[LLVMdev] Future plans for GC in LLVM

Tue Dec 9 16:27:56 PST 2014

On 12/09/2014 03:12 AM, Ben Karel wrote:
> Hello Philip,
>
> I am an active user of LLVM's GC infrastructure. Here are some notes 
> on how I currently use gcroot():
Wow, thank you for sharing!  Your usage is far beyond anything else I've 
heard of.  Can I ask which project/language this is?  Or is that 
proprietary?
>
> 1) I use several IRs. A high-level (CPS/SSA hybrid) IR is the target 
> of inlining and other such high-level optimization; most allocation is 
> implicit in the high level IR. Closure conversion/lambda-lifting 
> produces a variant of that IR, extended with explicit allocation 
> constructs. A separate pass introduces the allocations themselves.
> 2) Next, a dataflow-based root insertion pass inserts the minimal(ish) 
> set of roots and root reloads to preserve the invariant that every 
> live GCable pointer is in a root at each potential GC point.
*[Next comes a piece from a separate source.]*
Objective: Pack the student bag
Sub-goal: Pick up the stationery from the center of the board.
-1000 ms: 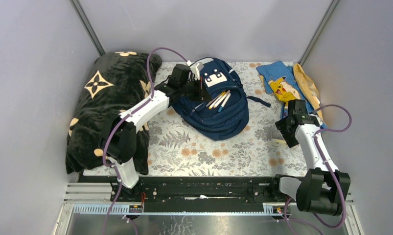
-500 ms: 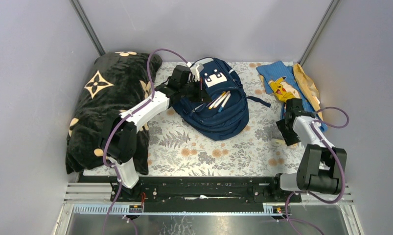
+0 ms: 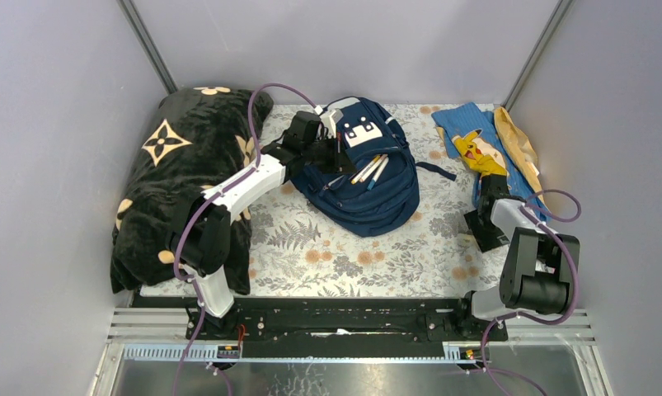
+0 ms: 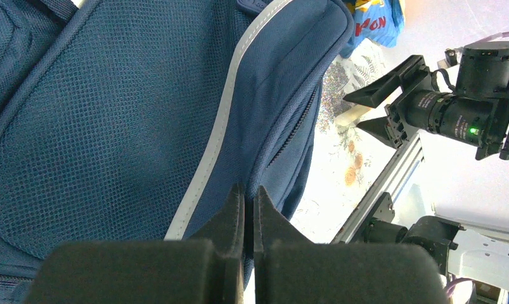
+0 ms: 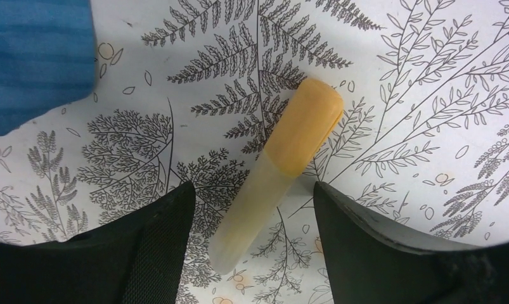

The root 
> insertion pass also computes liveness and uses it to minimize the set 
> of roots via slot coloring. The result of root insertion is (very 
> close to) LLVM IR.
I would be really interested in hearing more about your implementation 
for this part.  We need to solve a similar problem in the statepoint 
lowering code.  What we have to date is a simply greedy scheme that 
works reasonable well in practice, but leaves lots of room for improvement.
> 3) Potential GC points are determined inter-procedurally, and call 
> sites which are statically known to (transitively) not GC do not break 
> GCable pointer live ranges.
I was planning something like this for LLVM at some point.  It's 
relatively low on my priority list since IPO tends to be of minimal 
interest when JITing which is my primary use case.
> 4) I use a lightly-modified variant of the OCaml plugin's stackmap format.
> 5) I don't currently use load or store barriers, but do eventually 
> plan to.
> 6) I do support GCing through global variables.
> 7) I wrote a custom LLVM pass to verify that values loaded from GC 
> roots aren't used across GC points.
Cool.  We have a similar one for statepoints.  (If you can share, 
getting both into the common tree would be nice.)
>
> When I first started using gcroot(), I used the naïve approach of 
> reloading roots after every call, and encountered significant 
> overhead. The optimizations sketched above significantly reduced that 
> overhead.  Unfortunately, I don't know of any meaningful 
> language-independent benchmark suites for measuring that sort of 
> overhead, and of course the overhead on any given program will 
> strongly depend on details of how that program is written...
>
> Also, FWIW when I first started, I got up and running with the shadow 
> stack, just as Gordon described, before transitioning to the "real" 
> infrastructure. As long as it doesn't carry a significant burden on 
> the implementation side, I think it's worth having, because it 
> significantly improves the learning curve for new users.
I'm planning on retaining the shadow stack mechanism.
>
> OK, direct answers to some of your questions:
>
> * I think custom stack map formats have small but non-zero value. 
> There have been a few papers (most in the early 90's, I think) which 
> showed that stack maps can make up a non-trivial fraction of a 
> binary's size, and thus are increasingly desirable to optimize as 
> programs grow larger. My verdict: if support for custom formats are 
> ever actively impeding forward progress, toss 'em; otherwise, there 
> should (eventually) be a more detailed look at the costs and benefits.
My preferred usage model would be: LLVM generates standard format, 
runtime parses and saves in custom binary format.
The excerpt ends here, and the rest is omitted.